Stored data
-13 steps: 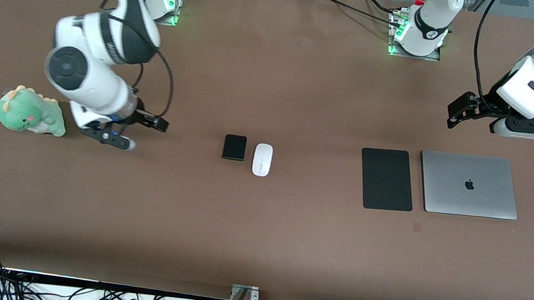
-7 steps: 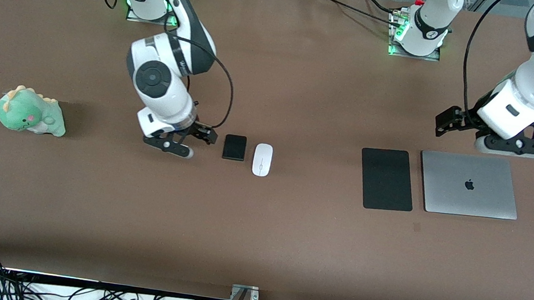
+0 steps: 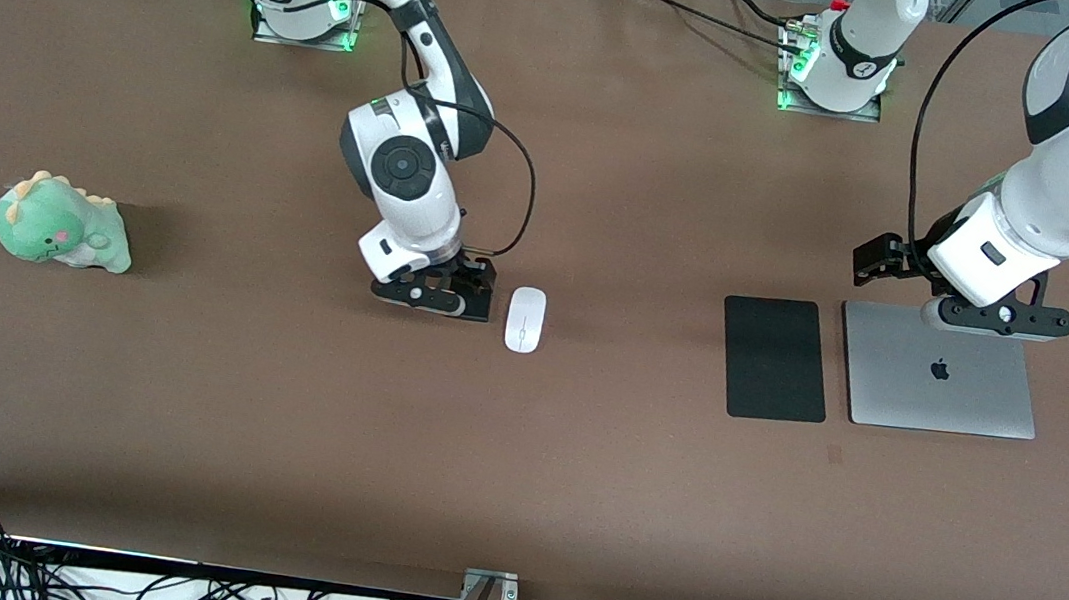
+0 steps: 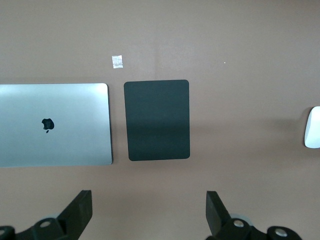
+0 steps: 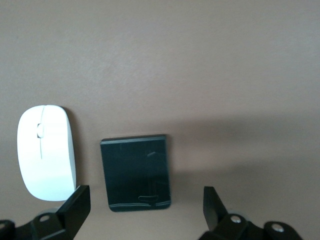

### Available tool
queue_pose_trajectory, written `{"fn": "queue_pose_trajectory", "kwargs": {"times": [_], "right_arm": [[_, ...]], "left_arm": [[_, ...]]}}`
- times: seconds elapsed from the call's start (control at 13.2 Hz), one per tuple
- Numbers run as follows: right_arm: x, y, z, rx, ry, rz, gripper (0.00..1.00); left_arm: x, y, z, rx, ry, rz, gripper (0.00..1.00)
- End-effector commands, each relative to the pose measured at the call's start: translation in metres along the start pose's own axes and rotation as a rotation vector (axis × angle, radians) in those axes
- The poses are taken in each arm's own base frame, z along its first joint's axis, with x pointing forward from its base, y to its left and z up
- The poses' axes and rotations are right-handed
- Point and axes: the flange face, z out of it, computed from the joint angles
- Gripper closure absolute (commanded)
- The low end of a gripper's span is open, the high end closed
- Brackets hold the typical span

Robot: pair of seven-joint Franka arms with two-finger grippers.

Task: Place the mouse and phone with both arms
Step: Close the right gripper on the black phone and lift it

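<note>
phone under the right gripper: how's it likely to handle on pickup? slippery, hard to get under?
The phone is a thin glossy slab lying flat on the table, so it probably stays stiff but offers little edge and may slip. The right gripper is open above it; the mouse beside it risks a nudge.

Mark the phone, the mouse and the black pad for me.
phone (image 5: 136, 172): right wrist view, middle of its dark face.
mouse (image 3: 524, 319): front view, middle of its white top, on the scroll line.
black pad (image 3: 774, 359): front view, middle of its flat surface.
</note>
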Motion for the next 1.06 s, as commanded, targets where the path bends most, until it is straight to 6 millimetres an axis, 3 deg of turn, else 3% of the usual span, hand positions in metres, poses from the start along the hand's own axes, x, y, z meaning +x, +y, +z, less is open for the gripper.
{"fn": "queue_pose_trajectory", "kwargs": {"times": [0.0, 0.23, 0.84, 0.99], "right_arm": [[0.002, -0.007, 0.02, 0.005, 0.047, -0.04, 0.0], [0.0, -0.006, 0.036, -0.004, 0.053, -0.107, 0.0], [-0.013, -0.016, 0.074, 0.013, 0.085, -0.14, 0.0], [-0.014, -0.015, 0.076, 0.009, 0.081, -0.144, 0.09]], "left_arm": [[0.013, 0.008, -0.011, 0.015, -0.061, 0.035, 0.0], [0.026, 0.013, -0.018, 0.028, -0.112, 0.046, 0.0], [0.026, 0.012, -0.018, 0.022, -0.113, 0.058, 0.0], [0.026, 0.011, -0.018, 0.009, -0.112, 0.164, 0.0]]}}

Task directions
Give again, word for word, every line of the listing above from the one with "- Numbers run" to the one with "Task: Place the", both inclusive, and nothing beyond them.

Answer to the exercise
- Numbers run as follows: right_arm: x, y, z, rx, ry, rz, gripper (0.00..1.00); left_arm: x, y, z, rx, ry, rz, gripper (0.00..1.00)
- End-effector commands, each relative to the pose measured at the call's start: translation in metres along the start pose's own axes and rotation as a rotation vector (axis × angle, radians) in those axes
- The poses are taken in each arm's own base frame, z along its first joint's axis, with x pointing forward from its base, y to its left and z up
- The poses' axes and rotations are right-handed
- Point and axes: the flange face, z out of it, computed from the joint angles
- Gripper closure absolute (commanded)
- The low end of a gripper's span is open, the high end closed
- Brackets hold the typical span

Robot: pair of seven-joint Franka arms with two-finger grippers.

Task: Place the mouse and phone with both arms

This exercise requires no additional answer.